[erlang-questions] System limit bringing down rex and the VM

Thu Sep 9 11:14:33 CEST 2010

On 09/09/2010 12:34 AM, bile@REDACTED wrote:
> 
> How many other limits cause the platform to shit the bed? I suspect
> few.

Actually, hitting the system limits themselves will not cause
the VM to crash. OOM is the only exception I can think of right now.

Trying to spawn a process when the max number of processes has
been reached will simply raise an exception. However, some (most)
application code will not include to cope with the situation that
you can't spawn a process, so most likely, applications will come
crashing down when this happens. Which one goes first is mainly
up to chance.

Erlang is a concurrency-oriented language. The spawn() function
is about as fundamental as new() in OO languages. In most other
languages, you treat the spawning of processes as something
scary that you don't want to do unless you absolutely have to.
Also, the limits are usually pretty low. In Erlang, you can
raise the limit to > 200 million processes, if you have enough
memory for it. The default limit is fairly low (32,000) mainly
for historical reasons, but also because it makes sense to
keep memory footprint low by default, and 32K processes is
plenty enough for most uses.

> Those who defend this behavior are not consistent. The behavior
> of the core processes are not consistent. Just look at the code.
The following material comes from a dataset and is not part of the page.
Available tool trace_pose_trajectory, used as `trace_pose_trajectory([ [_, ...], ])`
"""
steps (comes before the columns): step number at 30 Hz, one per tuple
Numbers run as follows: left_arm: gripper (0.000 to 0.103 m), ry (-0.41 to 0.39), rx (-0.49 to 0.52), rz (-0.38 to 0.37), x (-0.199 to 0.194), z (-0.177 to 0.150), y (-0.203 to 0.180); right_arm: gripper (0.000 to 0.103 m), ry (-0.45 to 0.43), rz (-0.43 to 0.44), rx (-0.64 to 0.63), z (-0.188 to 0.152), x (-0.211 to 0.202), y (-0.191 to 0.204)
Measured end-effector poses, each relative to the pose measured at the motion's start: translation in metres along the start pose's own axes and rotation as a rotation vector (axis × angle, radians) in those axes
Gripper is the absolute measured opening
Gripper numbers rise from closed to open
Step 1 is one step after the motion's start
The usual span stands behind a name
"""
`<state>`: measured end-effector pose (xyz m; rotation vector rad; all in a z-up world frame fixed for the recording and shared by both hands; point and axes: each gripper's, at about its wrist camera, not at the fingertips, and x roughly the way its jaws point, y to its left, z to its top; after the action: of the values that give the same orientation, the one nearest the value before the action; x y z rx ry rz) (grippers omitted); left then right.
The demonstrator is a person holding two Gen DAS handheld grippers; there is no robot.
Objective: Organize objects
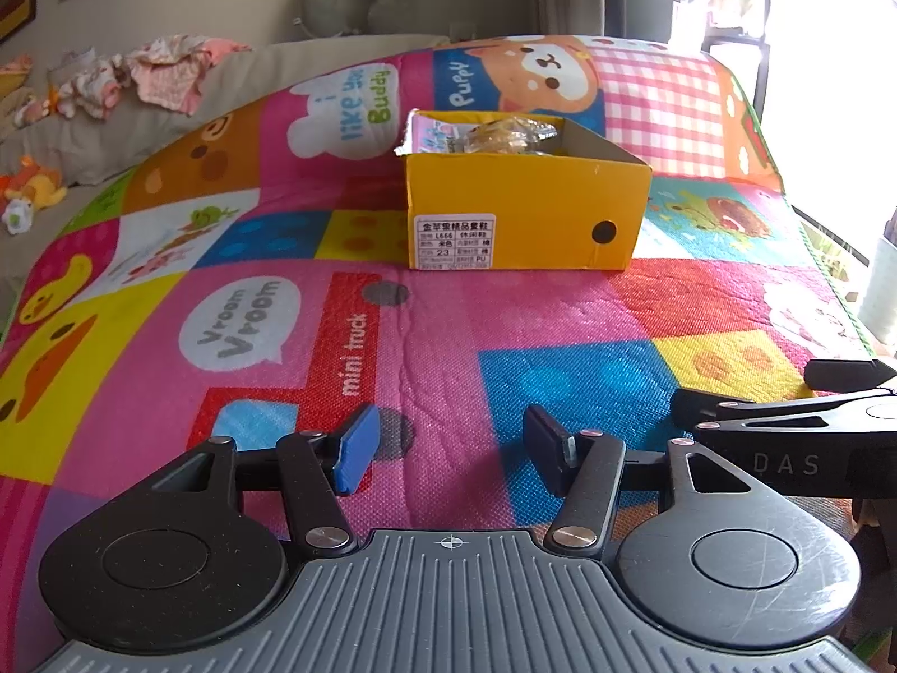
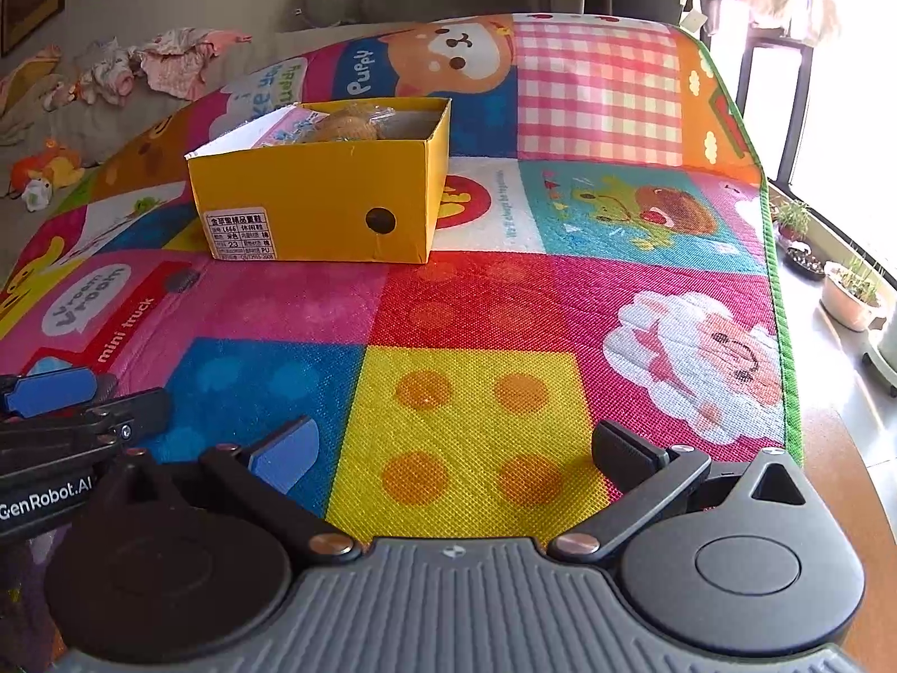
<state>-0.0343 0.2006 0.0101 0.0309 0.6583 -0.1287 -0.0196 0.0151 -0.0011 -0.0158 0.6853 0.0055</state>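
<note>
A yellow cardboard shoebox [image 1: 521,207] stands open on the colourful play mat [image 1: 280,336], ahead of both grippers; it also shows in the right wrist view [image 2: 319,207]. Inside it lie a pink packet [image 1: 429,132] and clear-wrapped yellowish items [image 1: 504,134], seen too in the right wrist view [image 2: 345,123]. My left gripper [image 1: 448,448] is open and empty, low over the mat. My right gripper [image 2: 454,454] is open wide and empty, beside the left one, whose blue pad [image 2: 50,390] shows at the left edge.
A heap of pink and white clothes [image 1: 140,78] and a small plush toy [image 1: 33,190] lie on the grey sofa at far left. Potted plants [image 2: 852,291] stand on the floor past the mat's green right edge [image 2: 776,280]. The right gripper's body [image 1: 785,426] sits at my right.
</note>
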Motion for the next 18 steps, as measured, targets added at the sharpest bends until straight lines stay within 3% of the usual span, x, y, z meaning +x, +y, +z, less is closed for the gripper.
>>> trace_pose_trajectory([
  [18, 0.063, 0.000, -0.006, 0.004, 0.0007, 0.0004, -0.0001, 0.103, -0.001, 0.014, 0.000, 0.0014, 0.0025, 0.0008],
])
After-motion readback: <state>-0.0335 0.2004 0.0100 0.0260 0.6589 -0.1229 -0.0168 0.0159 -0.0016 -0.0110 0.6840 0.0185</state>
It would be better if you mention specific instances rather than
asking people to "just look at the code". OTOH, we can probably
stipulate that the code base is inconsistent in many ways....

In general, application code does not cope with system limits
being exhausted. This is in line with Erlang's "let it crash"
philosophy as well as the fact that if you want true robustness
in the kind of products Erlang was designed for, you have to
have a redundant setup anyway.

The thing about redundancy is that it works best if the failing
side fails quickly and distinctly, rather than trying in vain
to correct the problem locally. This is the essence of "fail-fast"
programming. Although this is not 100% consistently implemented
in Erlang/OTP either, you might want to keep in mind that Erlang
has been breaking new ground in this respect, and most of the
people who've worked on OTP components over the years were
originally steeped in the same programming mindset as everyone
else. ;-)

>>> I shouldn't have to build my own spawn wrapper to keep track of the
>>> number of processes. The VM already does this. Besides, this
>>> problem couldn't be fully addressed that way.
>>
>> You don't have to. I suspect you need to do some sort of load
>> regulation in your system.
> 
> Load regulation? My system is designed to support arbitrary process
> creation. I was maxing out the processes as a scale test. If for some
> reason it can't spawn new processes then I want control over what
> happens next. Rex and the supervisor's behavior takes that control
> from me. At best I can poll the process count and warn that the system
> will soon fail but am powerless to do anything about it.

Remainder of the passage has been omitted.